While systemic thermal therapy enhances chemotherapy-induced cancer response, it can also cause unacceptable toxicity [1],[2]. We hypothesized that the timing and scheduling of agents in a multimodality heat regimen could be optimized to enhance the therapeutic index (TI).

Based on a regimen developed in a pre-clinical tumor model [3–6], a phase I-II clinical protocol was designed combining fever-range whole-body thermal therapy (FR-WB-TT; 6 hours at 40°C), cisplatin, gemcitabine, and interferon-alpha (IFN-α). The timing of administration of the chemotherapy drugs relative to thermal therapy was optimized to give a greater therapeutic index (i.e. the best anti-tumor response with the lowest toxicity) [6]. Daily low-dose interferon-alpha was included in the regimen for its anti-angiogenic activity [7–9] and to stimulate anti-tumor immunity [10],[11]. After enrollment of the number of patients needed to establish the maximally tolerated dose (MTD), inclusion of an additional 24–30 patients was planned for the phase II portion of the protocol to assess which cancer types respond to the therapy, the response rate and the duration of response. A maximum of eight treatment cycles was planned.

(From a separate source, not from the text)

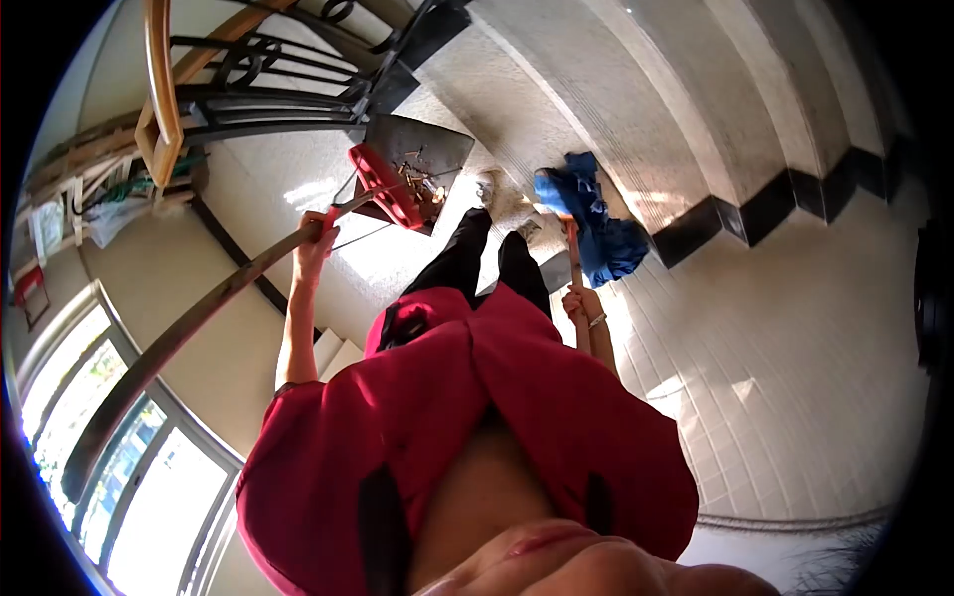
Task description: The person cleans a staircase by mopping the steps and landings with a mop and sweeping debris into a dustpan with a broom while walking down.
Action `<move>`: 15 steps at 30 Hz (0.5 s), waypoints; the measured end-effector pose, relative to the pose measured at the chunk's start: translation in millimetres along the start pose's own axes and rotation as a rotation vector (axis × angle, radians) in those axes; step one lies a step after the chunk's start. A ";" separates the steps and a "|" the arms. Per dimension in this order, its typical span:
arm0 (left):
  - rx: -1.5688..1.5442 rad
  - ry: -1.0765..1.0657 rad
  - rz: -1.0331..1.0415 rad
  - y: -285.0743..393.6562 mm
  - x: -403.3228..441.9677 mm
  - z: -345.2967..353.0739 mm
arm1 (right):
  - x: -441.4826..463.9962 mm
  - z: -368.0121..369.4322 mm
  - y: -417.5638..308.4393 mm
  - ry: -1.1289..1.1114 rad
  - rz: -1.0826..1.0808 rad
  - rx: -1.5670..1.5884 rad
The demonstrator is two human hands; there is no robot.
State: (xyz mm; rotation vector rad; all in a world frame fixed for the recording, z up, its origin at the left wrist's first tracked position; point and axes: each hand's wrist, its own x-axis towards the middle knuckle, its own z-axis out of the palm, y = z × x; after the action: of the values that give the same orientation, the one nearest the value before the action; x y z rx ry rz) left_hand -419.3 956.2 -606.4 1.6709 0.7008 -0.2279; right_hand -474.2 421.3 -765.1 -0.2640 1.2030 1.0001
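Note:
My left hand is closed around the long handle of a dustpan, which slants down past me at the left. Its red edge and dark pan sit low by my feet, with brownish litter in the pan. On the other side, my right hand grips the wooden stick of a mop. An orange socket joins that stick to a head of blue cloth strips, which rests on the floor near the bottom step. My shoe is between the two tools.
Pale stone stairs with a black zigzag skirting rise at the upper right. A black iron railing with a wooden handrail stands at the upper left. Stacked wood and a bright window are on the left.

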 end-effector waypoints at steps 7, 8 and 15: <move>0.177 0.010 0.041 -75.6 35.5 -6.3 | 36.5 146.6 -50.5 -0.072 -0.067 -0.677; 0.253 0.000 0.066 -83.7 48.2 -6.7 | 53.5 152.5 -53.9 -0.167 -0.072 -0.662; 0.143 0.021 0.079 -146.7 47.3 -24.5 | 19.9 253.5 2.7 -0.249 0.097 -0.681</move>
State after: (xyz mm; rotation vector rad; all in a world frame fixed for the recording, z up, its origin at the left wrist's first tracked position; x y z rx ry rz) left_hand -469.5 1004.4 -746.1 1.8362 0.6453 -0.2090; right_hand -310.9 598.0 -683.2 -0.5971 0.6229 1.4639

Cisplatin was chosen as the agent to be escalated because of the following considerations: In addition to nausea, cisplatin can cause both acute and chronic renal toxicity as well as a long-lasting neuropathy. Once manifest, the renal and neurological toxicities are not easily treated, and recovery takes months. In contrast, gemcitabine induces bone marrow suppression, mucositis, modest nausea, and less commonly, diarrhea. These toxicities are acute in nature and treatable. Low-dose, metronomic IFN-α usually causes minor toxicity [7],[12]. The therapeutic efficacy and, importantly, the minimal toxicity of FR-WB-TT in combination with chemotherapy, had already been established both in an animal model in the laboratory [13] and in a previous phase I clinical protocol [14],[15].

Patients and methods

Approval and advisory bodies

The Committee for the Protection of Human Subjects, the Institutional Review Board (IRB) of the University of Texas Health Science Center at Houston, and the University Clinical Research Center Scientific Advisory Committee approved the protocol describing all treatments and procedures included in this study. All patients provided informed, written consent prior to study admission. A protocol Data Safety and Monitoring Board (DSMB) oversaw conduct of the protocol. Patients were enrolled in the phase I–II protocol between January 2000 and June 2004.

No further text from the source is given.